The Covid-19 pandemic has received its fair share of attention over the past 20 months, and this also includes important legal issues related to data protection and privacy. Indeed, the European Data Protection Board (“EDPB”) has published several relevant guidelines and statements on this subject. Until recently, however, few decisions have been made by national data protection authorities (“DPAs”) regarding the data collected and used in connection with the pandemic.
The three DPA decisions discussed below highlight the tension between privacy and the Covid-19 emergency and address the following questions:
(1) a housing company asking for information on residents who tested positive for Covid-19
(2) a quick test company sharing data on WhatsApp groups accessible by employees
(3) a municipality sharing information on Facebook about two people who tested positive for Covid-19
Housing company plans to collect data on Covid-19 infection (August 6, 2021)
A Finnish limited liability housing company has informed its residents that they are required to notify the property manager if they are diagnosed with a Covid-19 infection. The Deputy Data Protection Ombudsman, the DPA in Finland, has issued a warning to the data controller stating that the processing of this information would be without a legal basis and taking into account data protection principles, in violation of the General Regulation on data protection (“GDPR”).
The Deputy Data Protection Ombudsman noted in general that there is a relationship between residents and the housing company in which the company processes the personal data of residents and that the data can be processed, for example, on the basis of a contract between the parties or to comply with the legal obligations of the company.
However, Covid-19 infection data falls under special categories of data as defined in Article 9 of the GDPR, as it constitutes health-related data. The processing of such data requires a legal basis not only under Article 6 but also under Article 9 and if there is no specific legal basis for the processing under Article 9, the processing of this data is prohibited.

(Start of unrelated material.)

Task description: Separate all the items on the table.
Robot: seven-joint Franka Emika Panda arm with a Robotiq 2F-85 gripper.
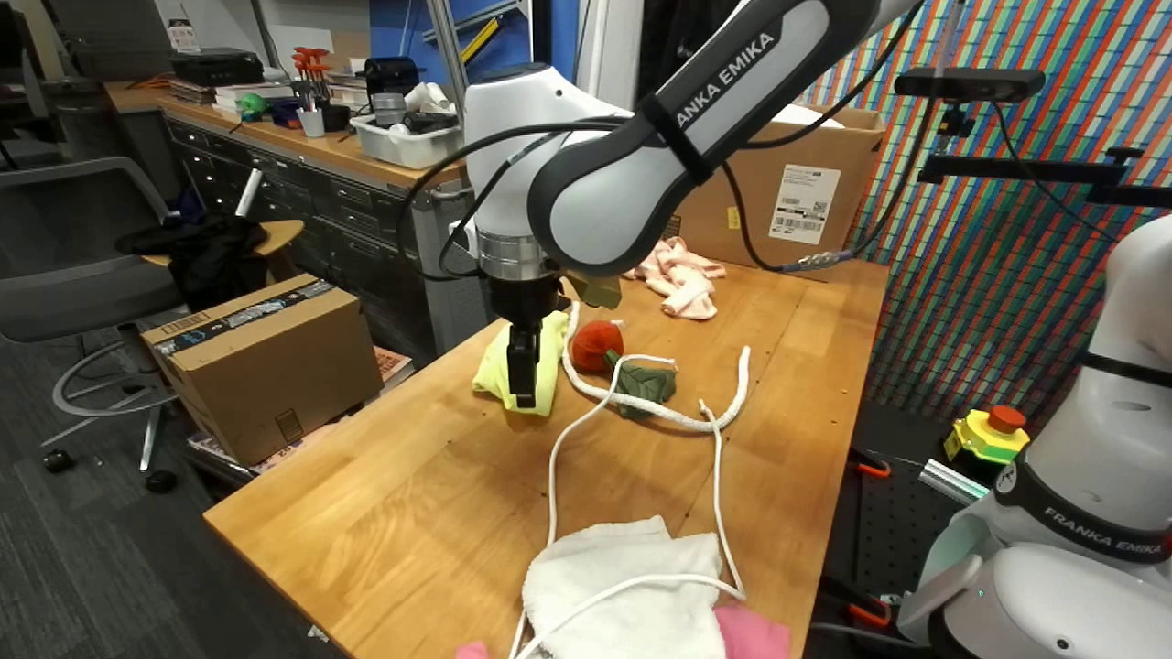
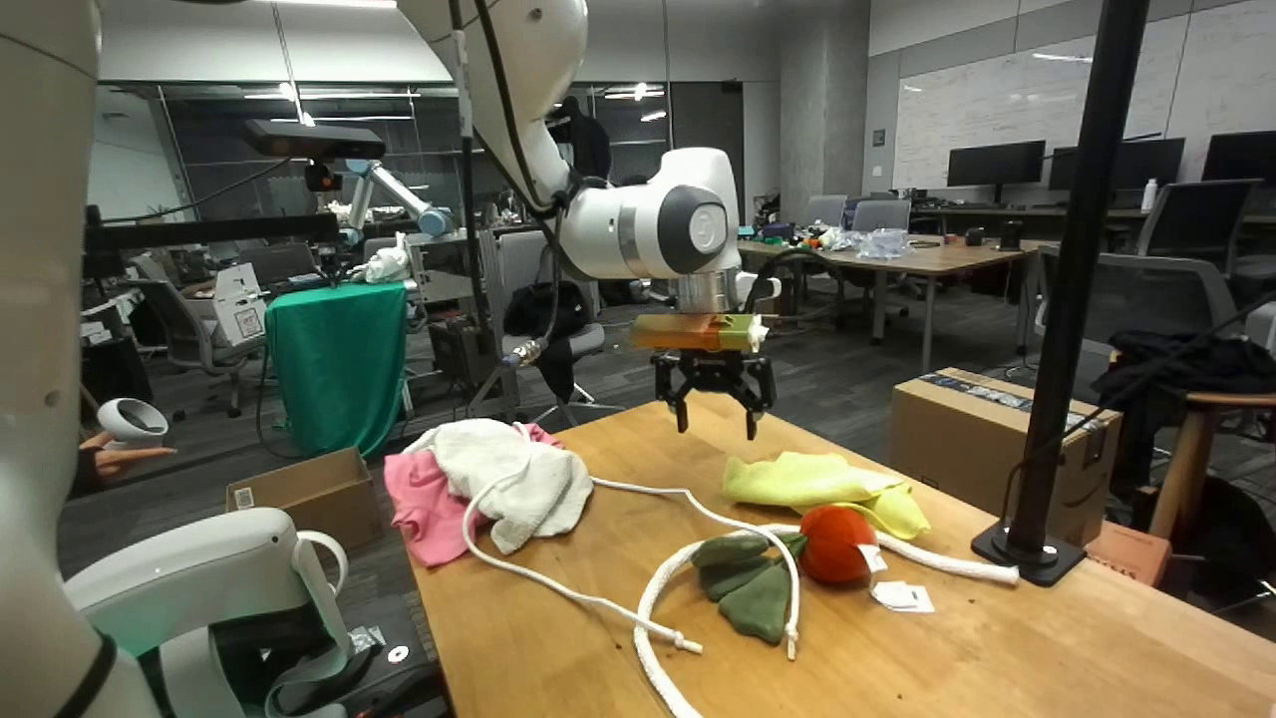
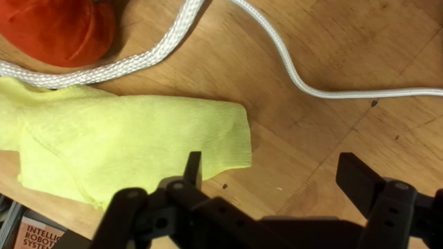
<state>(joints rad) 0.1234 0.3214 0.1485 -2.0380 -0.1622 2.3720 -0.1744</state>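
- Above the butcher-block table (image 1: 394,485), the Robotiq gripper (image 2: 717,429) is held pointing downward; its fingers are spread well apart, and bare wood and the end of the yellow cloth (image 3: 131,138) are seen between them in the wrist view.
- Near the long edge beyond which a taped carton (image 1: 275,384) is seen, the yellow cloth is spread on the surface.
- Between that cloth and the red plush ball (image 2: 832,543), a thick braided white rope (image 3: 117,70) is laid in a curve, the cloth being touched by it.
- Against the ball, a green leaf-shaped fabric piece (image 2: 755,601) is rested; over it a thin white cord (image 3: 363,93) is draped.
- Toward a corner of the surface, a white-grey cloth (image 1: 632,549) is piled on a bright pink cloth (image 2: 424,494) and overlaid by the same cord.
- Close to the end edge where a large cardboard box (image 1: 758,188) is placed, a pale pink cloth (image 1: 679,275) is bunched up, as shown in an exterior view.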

The Deputy Data Protection Ombudsman concluded that the controller had not assessed whether he could collect this data from residents or whether there was a legal basis for processing it under Article 9 of the GDPR . The principle of data minimization or data protection by design and by default had also not been taken into account. As the evidence indicated that no personal data was collected under this plan, other than a warning, the Deputy Data Protection Ombudsman did not consider it necessary to consider other remedial powers available to the supervisory authority.
The DPA’s decision (in Finnish) is available here.
Corporate Tests for Covid-19 Infections Share Sensitive Information on WhatsApp Groups (July 9, 2021)
The Danish Data Protection Agency has determined that one Danish company, among others, failed to implement appropriate security measures when handling information in rapid testing for Covid-19. The Danish Data Protection Agency imposed administrative fines of 600,000 DKK (around 80,500 EUR) on the company.
The company has set up WhatsApp groups for each of its four test centers. Company employees shared information about WhatsApp groups using the employees’ private phones. All employees working in a particular center had access to that center’s group and received all information sent to the group by other employees. This meant that employees who did not need this information also received information such as social security numbers and health related information. In addition, WhatsApp groups also included people who were no longer employed by the company.
As mentioned above, health-related data under Article 9 of the GDPR not only requires a specific legal basis for the processing, but such processing is also considered to pose a high risk to the privacy of individuals. concerned and, therefore, high requirements for safety measures must also be observed.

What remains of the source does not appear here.